▶ **Data segment**:
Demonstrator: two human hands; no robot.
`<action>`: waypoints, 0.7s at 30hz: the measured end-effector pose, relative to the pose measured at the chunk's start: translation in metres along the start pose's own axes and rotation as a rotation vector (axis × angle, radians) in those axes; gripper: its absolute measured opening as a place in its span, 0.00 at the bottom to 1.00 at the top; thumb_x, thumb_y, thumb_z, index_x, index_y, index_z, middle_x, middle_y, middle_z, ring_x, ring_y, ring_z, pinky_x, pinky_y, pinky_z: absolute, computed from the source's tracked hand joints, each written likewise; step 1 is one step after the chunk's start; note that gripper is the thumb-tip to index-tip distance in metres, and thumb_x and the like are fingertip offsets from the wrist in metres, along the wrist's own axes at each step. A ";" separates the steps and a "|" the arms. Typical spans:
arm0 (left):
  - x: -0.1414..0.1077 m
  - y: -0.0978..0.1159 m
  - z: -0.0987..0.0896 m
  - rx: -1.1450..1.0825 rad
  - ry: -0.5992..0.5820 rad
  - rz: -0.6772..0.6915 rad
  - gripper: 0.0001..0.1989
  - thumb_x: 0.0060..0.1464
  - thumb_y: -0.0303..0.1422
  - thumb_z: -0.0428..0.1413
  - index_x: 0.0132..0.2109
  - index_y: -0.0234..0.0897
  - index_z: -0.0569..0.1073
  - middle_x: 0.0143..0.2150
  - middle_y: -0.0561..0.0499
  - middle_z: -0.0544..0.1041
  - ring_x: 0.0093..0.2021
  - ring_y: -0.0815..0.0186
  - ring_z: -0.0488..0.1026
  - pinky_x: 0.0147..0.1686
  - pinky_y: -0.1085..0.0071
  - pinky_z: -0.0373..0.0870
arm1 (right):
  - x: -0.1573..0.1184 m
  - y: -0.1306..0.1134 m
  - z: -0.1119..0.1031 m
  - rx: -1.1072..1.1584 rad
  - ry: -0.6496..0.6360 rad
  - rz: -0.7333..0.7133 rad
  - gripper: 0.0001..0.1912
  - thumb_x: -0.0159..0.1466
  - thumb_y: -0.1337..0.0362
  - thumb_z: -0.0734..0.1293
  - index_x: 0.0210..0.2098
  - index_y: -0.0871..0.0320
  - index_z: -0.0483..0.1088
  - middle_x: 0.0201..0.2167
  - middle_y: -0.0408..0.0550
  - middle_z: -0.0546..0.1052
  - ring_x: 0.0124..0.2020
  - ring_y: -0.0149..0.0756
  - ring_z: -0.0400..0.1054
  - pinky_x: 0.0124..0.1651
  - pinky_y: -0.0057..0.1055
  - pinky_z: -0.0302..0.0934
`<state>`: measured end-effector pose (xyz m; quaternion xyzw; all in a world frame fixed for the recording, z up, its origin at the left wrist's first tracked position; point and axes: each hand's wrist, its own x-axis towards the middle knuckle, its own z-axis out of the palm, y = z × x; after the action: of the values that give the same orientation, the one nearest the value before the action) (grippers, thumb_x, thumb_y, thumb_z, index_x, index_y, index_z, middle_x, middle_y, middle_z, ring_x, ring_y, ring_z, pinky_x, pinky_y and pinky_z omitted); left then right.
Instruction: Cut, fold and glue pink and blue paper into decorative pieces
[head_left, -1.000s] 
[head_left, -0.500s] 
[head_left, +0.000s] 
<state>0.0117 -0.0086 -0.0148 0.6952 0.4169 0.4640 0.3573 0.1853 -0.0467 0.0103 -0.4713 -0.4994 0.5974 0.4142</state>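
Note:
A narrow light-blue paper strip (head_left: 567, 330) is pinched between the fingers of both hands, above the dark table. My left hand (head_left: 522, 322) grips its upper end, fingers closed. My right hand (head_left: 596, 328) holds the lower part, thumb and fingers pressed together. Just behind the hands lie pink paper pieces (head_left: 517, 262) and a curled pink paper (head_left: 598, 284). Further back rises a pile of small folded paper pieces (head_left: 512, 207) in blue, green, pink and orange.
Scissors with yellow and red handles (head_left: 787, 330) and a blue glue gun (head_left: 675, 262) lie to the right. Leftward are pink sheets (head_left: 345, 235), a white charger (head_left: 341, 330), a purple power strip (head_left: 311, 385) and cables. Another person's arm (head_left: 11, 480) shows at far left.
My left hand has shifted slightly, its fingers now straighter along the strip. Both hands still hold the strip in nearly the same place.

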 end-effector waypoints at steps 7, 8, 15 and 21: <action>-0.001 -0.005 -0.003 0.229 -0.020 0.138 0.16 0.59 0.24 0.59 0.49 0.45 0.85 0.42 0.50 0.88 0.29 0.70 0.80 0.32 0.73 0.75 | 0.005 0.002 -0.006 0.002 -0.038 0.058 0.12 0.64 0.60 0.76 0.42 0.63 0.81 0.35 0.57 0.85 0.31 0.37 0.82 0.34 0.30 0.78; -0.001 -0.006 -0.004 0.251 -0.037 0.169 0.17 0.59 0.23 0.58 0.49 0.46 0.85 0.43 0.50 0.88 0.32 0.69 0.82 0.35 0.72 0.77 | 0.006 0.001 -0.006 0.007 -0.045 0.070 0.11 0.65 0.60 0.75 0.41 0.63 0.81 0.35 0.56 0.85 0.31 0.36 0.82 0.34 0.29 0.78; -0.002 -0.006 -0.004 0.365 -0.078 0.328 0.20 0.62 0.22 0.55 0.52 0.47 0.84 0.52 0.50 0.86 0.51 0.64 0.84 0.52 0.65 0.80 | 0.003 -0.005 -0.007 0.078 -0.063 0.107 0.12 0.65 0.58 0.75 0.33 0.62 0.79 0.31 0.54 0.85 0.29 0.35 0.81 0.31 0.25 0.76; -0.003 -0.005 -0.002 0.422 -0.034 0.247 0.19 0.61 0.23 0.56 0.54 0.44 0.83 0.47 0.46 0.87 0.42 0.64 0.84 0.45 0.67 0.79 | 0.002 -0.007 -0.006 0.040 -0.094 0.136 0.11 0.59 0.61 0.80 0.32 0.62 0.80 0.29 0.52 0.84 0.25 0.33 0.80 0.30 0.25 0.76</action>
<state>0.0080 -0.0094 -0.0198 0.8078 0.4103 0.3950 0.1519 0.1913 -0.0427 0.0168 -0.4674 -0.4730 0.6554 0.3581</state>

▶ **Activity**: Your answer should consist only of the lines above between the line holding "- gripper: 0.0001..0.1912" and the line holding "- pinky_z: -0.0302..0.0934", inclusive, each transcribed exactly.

▶ **Reply**:
  - gripper: 0.0001..0.1912
  - thumb_x: -0.0159..0.1466
  - thumb_y: -0.1337..0.0362
  - thumb_z: -0.0734..0.1293
  - index_x: 0.0210..0.2098
  - index_y: -0.0871..0.0320
  - index_z: -0.0483..0.1088
  - middle_x: 0.0201..0.2167
  - middle_y: -0.0408..0.0550
  - middle_z: -0.0546..0.1052
  - ring_x: 0.0124..0.2020
  - ring_y: -0.0149..0.0756
  - ring_z: -0.0400..0.1054
  - pinky_x: 0.0124..0.1651
  - pinky_y: -0.0057..0.1055
  - pinky_z: -0.0302..0.0934

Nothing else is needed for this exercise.